The type inference capability is VERY cool.
---------- Forwarded message ----------
From: Craig Citro <craigcitro(a)gmail.com>
Date: Wed, Aug 25, 2010 at 2:00 AM
Subject: [cython-users] ANN: Cython 0.13 released!
To: cython-users(a)googlegroups.com, cython-dev(a)codespeak.net,
It is with *great* pleasure that I email to announce the release of
Cython version 0.13! This release sets another milestone on the path
towards Python compatibility and brings major new features and
improvements for the usability of the Cython language.
Download it here: http://cython.org/release/Cython-0.13.tar.gz
== New Features ==
* Closures are fully supported for Python functions. Cython supports
inner functions and lambda expressions. Generators and generator
expressions are __not__ supported in this release.
* Proper C++ support. Cython knows about C++ classes, templates and
overloaded function signatures, so that Cython code can interact with
them in a straight forward way.
* Type inference is enabled by default for safe C types (e.g. double,
bint, C++ classes) and known extension types. This reduces the need
for explicit type declarations and can improve the performance of
untyped code in some cases. There is also a verbose compile mode for
testing the impact on user code.
* Cython's for-in-loop can iterate over C arrays and sliced pointers.
The type of the loop variable will be inferred automatically in this
* The Py_UNICODE integer type for Unicode code points is fully
supported, including for-loops and 'in' tests on unicode strings.

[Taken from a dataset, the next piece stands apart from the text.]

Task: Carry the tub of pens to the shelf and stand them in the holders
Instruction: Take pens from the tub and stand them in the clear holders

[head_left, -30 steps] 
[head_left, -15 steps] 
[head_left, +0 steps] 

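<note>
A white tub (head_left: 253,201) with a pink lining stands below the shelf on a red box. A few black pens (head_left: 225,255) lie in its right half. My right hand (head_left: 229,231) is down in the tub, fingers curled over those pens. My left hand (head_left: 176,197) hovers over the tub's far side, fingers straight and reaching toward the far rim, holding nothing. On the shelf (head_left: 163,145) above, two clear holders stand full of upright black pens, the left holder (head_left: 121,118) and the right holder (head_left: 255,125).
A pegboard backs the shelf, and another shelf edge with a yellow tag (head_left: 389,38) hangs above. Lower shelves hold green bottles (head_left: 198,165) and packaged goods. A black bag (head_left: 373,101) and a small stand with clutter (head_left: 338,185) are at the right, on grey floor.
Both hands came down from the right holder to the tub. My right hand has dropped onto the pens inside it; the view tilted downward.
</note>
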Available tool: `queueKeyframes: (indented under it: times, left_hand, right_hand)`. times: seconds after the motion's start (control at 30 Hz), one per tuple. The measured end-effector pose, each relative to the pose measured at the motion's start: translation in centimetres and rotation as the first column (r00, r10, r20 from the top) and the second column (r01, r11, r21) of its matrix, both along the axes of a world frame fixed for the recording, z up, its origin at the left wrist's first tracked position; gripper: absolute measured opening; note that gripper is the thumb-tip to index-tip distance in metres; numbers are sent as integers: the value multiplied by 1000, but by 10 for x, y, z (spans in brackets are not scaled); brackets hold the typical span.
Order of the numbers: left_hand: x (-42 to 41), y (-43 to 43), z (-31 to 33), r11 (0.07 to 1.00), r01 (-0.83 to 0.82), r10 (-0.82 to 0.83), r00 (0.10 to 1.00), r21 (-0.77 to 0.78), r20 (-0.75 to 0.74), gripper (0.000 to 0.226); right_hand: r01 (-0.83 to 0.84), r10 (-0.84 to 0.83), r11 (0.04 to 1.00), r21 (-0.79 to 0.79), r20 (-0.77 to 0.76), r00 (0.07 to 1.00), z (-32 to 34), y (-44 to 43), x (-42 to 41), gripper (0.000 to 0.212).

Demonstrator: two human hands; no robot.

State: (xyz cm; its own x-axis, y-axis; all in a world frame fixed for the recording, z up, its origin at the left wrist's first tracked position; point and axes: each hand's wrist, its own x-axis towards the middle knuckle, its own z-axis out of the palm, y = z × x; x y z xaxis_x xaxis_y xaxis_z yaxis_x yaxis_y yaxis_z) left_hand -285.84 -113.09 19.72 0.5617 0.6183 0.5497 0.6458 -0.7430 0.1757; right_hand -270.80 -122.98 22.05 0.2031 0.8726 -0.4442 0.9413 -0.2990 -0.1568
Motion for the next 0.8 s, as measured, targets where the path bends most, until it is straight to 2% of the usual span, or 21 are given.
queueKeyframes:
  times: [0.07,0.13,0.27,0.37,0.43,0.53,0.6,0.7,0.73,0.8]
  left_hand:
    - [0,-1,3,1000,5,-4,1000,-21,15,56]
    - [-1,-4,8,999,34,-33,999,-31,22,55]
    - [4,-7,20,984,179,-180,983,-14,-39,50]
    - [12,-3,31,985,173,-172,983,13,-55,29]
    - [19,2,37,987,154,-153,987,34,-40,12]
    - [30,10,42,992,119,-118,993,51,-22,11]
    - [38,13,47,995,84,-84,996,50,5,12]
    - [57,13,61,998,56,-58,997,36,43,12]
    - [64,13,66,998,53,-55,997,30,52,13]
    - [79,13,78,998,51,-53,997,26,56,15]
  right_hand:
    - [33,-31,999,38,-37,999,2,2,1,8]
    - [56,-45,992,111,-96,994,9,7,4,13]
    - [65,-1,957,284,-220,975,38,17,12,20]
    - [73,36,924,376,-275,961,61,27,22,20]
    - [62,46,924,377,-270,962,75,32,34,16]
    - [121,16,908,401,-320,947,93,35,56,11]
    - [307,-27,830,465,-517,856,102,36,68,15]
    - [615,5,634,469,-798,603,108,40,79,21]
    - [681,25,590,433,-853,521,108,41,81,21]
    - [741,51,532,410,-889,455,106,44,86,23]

It
coerces from and to single character unicode strings. Note that
untyped for-loop variables will automatically be inferred as
Py_UNICODE when iterating over a unicode string. In most cases, this
will be much more efficient than yielding sliced string objects, but
can also have a negative performance impact when the variable is used
in a Python context multiple times, so that it needs to coerce to a
unicode string object more than once. If this happens, typing the loop
variable as unicode or object will help.
* The built-in functions any(), all(), sum(), list(), set() and
dict() are inlined as plain `for` loops when called on generator
expressions. Note that generator expressions are not generally
supported apart from this feature. Also, tuple(genexpr) is not
currently supported - use tuple([listcomp]) instead.
* More shipped standard library declarations. The python_* and
stdlib/stdio .pxd files have been deprecated in favor of clib.* and
cpython[.*] and may get removed in a future release.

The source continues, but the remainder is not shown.